The government watchdog also found that federal agencies have only taken “initial steps” to make sure EPA rules wouldn’t harm the reliability of the electrical grid.
The GAO notes that federal agencies “have taken initial steps collectively and individually to monitor industry progress responding to EPA regulations including jointly conducting regular meetings with key industry stakeholders,” but past and upcoming “actions on the four existing regulations, as well as EPA’s recently proposed regulations to reduce carbon dioxide emissions from existing generating units, may require additional agency effort to monitor industry’s progress in responding to the regulations and any potential impacts on reliability.”
The GAO’s report has reinforced concerns from Republicans that the EPA’s air pollution rules are closing down too many coal plants and threatening the viability of the electrical grid.
“Plant retirements are higher than projected. Electricity prices are rising,” said Alaska Republican Sen. Lisa Murkowski, who asked the GAO to investigate agency actions on grid reliability. “Even factors beyond our control – such as last winter’s weather – are on a collision course with the shutdowns caused in part by new federal regulations.”
Last winter parts of the U.S. were in peril of going dark when frigid weather and snowstorms ravaged the country. As more coal plants are shut down, parts of the country heavily reliant on the fuel for electricity could find themselves in a tough position if generating capacity is taken offline without any consideration for its effect on electricity service.
“Despite it all, the agencies in charge still have not fully adopted GAO’s recommendation for a formal, documented process to protect reliability,” Murkowski said. “In reading this report, their actions come across as a check-the-box exercise, rather than a robust effort to protect families, consumers, and businesses across the country.”
The GAO’s report, however, did not take into account a recent EPA rule that regulates carbon dioxide emissions from existing coal-fired power plants. The EPA’s own analysis found this rule would force up to 19 percent of the U.S. coal-fired capacity to shut down and cut coal production by up to 28 percent. The rule would also raise retail electricity by as much as 6.5 percent by 2020.
“Under the provisions of this rule, EPA projects that approximately 46 to 49 GW of additional coal-fired generation (about 19% of all coal-fired capacity and 4.6% of total generation capacity in 2020) may be removed from operation by 2020,” the EPA says in its regulatory impact analysis.

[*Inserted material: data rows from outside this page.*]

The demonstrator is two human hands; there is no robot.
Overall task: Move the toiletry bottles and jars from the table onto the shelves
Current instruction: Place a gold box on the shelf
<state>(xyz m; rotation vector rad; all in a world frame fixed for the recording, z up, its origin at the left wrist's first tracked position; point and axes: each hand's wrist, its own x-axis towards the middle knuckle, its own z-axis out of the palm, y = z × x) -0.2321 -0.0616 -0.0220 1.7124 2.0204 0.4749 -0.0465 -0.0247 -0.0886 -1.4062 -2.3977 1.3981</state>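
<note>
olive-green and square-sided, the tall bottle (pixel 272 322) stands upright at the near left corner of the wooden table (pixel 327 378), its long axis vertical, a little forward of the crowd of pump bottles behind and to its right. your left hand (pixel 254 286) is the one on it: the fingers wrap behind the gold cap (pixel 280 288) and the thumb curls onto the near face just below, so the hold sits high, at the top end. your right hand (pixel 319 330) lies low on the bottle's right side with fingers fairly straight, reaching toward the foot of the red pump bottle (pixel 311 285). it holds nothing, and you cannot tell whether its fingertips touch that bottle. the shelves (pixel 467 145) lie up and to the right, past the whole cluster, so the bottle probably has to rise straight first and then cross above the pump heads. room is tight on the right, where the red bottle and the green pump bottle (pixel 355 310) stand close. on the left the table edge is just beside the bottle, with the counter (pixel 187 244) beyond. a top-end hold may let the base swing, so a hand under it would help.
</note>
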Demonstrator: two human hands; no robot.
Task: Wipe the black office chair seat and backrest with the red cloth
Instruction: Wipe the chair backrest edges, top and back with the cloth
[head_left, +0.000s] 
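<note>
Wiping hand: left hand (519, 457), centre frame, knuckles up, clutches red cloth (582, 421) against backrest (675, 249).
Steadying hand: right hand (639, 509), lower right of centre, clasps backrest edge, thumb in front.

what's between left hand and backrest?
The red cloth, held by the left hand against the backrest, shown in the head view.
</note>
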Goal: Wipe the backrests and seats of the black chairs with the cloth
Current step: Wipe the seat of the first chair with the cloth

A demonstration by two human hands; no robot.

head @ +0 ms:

The EPA denies that all the closures are the result of its regulatory actions.
“EPA’s analysis focuses on the amount of capacity that may retire in response to our actions, it is a reflection of what we think is caused by the regulation itself, and not intended to be an estimate for the broader trends in the industry,” an agency spokeswoman told The Daily Caller News Foundation. “There are a number of contributing factors that have led to recent announcements of retirements.”
“For example, average natural gas prices delivered to the electric power sector hit a 14 year low in 2012, while average coal prices hit a 25 year high (according EIA),” the EPA continued. “At the same time, electric demand has been flat, and new renewables and NGCCs were brought online.”
“The final MATS was released at the end of 2011, just as this transition was occurring,” the EPA told TheDCNF. “All these factors contributed to economic decisions to retire some plants, who could no longer compete as they once had.”
The agency spokeswoman concluded, “GAO itself acknowledges that these factors contributed to why their own estimate of retirements is below what we’re seeing today.”
Follow Michael on Twitter and Facebook
Content created by The Daily Caller News Foundation is available without charge to any eligible news publisher that can provide a large audience. For licensing opportunities of our original content, please contact email@example.com.
All content created by the Daily Caller News Foundation, an independent and nonpartisan newswire service, is available without charge to any legitimate news publisher that can provide a large audience. All republished articles must include our logo, our reporter’s byline and their DCNF affiliation. For any questions about our guidelines or partnering with us, please contact firstname.lastname@example.org.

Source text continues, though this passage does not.